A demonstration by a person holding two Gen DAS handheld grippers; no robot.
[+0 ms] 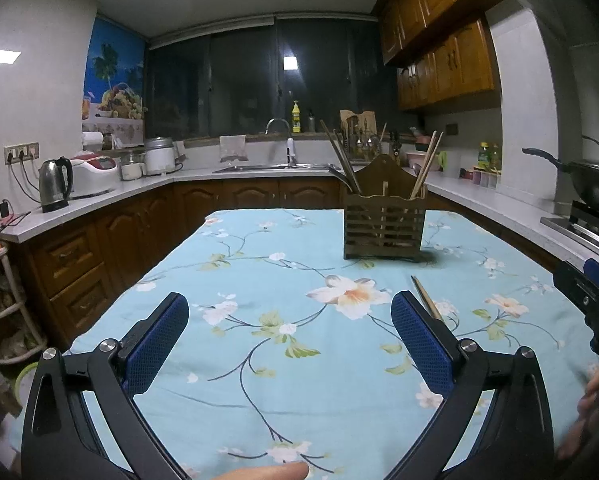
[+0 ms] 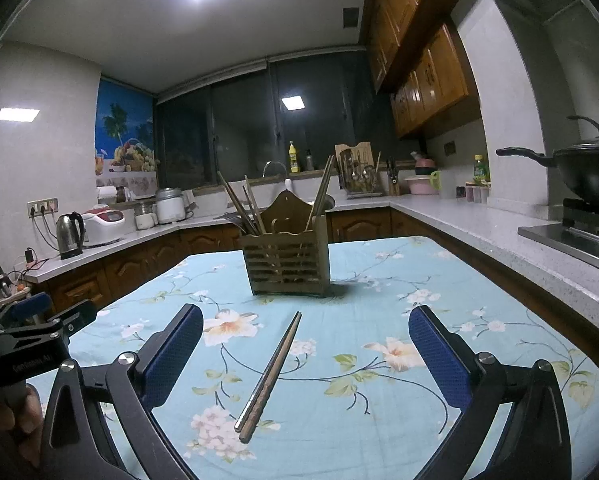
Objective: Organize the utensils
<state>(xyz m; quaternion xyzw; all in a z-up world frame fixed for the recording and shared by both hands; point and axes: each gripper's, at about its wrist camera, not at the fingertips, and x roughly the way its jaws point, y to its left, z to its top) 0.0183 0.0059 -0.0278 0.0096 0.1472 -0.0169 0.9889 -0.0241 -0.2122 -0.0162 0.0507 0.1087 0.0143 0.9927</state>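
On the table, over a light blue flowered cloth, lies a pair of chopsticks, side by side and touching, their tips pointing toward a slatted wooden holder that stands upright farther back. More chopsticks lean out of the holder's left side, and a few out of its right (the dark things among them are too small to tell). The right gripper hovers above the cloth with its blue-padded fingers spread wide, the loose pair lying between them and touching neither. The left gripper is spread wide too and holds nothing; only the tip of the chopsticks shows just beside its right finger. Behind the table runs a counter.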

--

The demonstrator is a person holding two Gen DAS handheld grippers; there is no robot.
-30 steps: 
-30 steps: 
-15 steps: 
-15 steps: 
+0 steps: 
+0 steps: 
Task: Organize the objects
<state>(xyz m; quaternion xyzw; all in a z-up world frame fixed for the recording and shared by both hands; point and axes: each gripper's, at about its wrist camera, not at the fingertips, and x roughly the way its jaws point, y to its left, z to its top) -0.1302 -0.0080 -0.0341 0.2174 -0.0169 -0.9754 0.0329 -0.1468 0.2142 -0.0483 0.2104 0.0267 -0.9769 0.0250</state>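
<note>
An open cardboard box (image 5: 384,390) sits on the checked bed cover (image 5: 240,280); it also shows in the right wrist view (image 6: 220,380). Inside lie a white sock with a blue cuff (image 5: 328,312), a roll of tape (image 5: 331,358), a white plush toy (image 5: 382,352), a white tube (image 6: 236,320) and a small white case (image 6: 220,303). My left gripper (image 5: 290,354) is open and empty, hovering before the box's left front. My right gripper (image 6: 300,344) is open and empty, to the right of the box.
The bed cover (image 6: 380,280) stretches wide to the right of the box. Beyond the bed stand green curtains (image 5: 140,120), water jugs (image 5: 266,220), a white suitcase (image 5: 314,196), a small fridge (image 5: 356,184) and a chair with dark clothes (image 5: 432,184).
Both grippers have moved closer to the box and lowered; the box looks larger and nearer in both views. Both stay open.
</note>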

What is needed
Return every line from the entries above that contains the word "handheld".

Response below
A demonstration by a person holding two Gen DAS handheld grippers; no robot.
The demonstrator is a person holding two Gen DAS handheld grippers; there is no robot.

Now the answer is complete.